▸ **Exercise instructions**: Copy out every line of the data that has the word "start" somewhere in it.

▸ **Data block**:
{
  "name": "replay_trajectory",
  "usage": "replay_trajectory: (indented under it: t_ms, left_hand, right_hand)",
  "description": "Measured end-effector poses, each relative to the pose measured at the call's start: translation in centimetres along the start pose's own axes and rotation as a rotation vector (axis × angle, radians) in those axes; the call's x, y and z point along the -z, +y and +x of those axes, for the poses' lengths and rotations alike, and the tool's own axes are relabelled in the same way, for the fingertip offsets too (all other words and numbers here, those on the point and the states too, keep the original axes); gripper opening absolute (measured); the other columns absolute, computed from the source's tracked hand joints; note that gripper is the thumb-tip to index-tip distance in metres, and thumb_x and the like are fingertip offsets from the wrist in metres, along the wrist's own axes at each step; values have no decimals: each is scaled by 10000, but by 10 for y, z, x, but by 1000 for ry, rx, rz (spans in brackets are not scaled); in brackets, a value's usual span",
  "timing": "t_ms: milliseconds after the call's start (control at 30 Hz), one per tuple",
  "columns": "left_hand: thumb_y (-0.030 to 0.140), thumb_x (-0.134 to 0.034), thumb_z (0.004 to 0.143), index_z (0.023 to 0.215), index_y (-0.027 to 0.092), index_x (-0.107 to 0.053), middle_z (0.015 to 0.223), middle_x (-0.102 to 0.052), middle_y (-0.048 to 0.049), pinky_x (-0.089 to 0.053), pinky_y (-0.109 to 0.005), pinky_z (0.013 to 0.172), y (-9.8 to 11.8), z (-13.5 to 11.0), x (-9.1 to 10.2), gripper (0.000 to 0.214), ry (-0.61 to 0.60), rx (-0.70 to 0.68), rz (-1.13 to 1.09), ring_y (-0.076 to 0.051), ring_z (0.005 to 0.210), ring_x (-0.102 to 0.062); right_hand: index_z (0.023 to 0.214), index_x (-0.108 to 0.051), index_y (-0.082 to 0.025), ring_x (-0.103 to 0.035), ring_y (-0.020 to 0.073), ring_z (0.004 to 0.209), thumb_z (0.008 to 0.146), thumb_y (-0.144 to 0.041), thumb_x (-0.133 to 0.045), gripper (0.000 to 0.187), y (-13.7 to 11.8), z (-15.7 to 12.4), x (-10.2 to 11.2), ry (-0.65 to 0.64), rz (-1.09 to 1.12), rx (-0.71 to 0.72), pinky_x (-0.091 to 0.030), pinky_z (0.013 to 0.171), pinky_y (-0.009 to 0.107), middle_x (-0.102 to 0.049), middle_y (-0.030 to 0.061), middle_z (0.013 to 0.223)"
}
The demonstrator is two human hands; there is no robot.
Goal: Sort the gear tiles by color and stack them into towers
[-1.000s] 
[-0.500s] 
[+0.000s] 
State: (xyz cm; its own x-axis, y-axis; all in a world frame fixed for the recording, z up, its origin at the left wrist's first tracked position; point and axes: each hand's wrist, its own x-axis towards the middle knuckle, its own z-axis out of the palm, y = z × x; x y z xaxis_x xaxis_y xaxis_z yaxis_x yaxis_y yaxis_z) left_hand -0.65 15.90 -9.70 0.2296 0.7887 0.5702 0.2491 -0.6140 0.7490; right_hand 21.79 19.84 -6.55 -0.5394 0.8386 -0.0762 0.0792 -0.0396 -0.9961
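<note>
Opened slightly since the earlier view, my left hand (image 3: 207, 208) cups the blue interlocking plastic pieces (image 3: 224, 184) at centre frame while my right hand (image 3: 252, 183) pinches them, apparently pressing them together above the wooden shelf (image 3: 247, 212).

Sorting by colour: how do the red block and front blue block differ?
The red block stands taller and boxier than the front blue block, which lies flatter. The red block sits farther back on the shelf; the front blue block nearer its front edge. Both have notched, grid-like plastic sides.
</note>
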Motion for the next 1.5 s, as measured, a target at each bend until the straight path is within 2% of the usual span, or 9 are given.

▸ **Written answer**:
  "description": "Measured end-effector poses, each relative to the pose measured at the call's start: translation in centimetres along the start pose's own axes and rotation as a rotation vector (axis × angle, radians) in those axes; the call's x, y and z point along the -z, +y and +x of those axes, for the poses' lengths and rotations alike, and the tool's own axes are relabelled in the same way, for the fingertip offsets too (all other words and numbers here, those on the point and the states too, keep the original axes); gripper opening absolute (measured); the other columns absolute, computed from the source's tracked hand joints; note that gripper is the thumb-tip to index-tip distance in metres, and thumb_x and the like are fingertip offsets from the wrist in metres, along the wrist's own axes at each step; values have no decimals: each is scaled by 10000, but by 10 for y, z, x, but by 1000 for ry, rx, rz (spans in brackets are not scaled); in brackets, a value's usual span",
  "timing": "t_ms: milliseconds after the call's start (control at 30 Hz), one per tuple",

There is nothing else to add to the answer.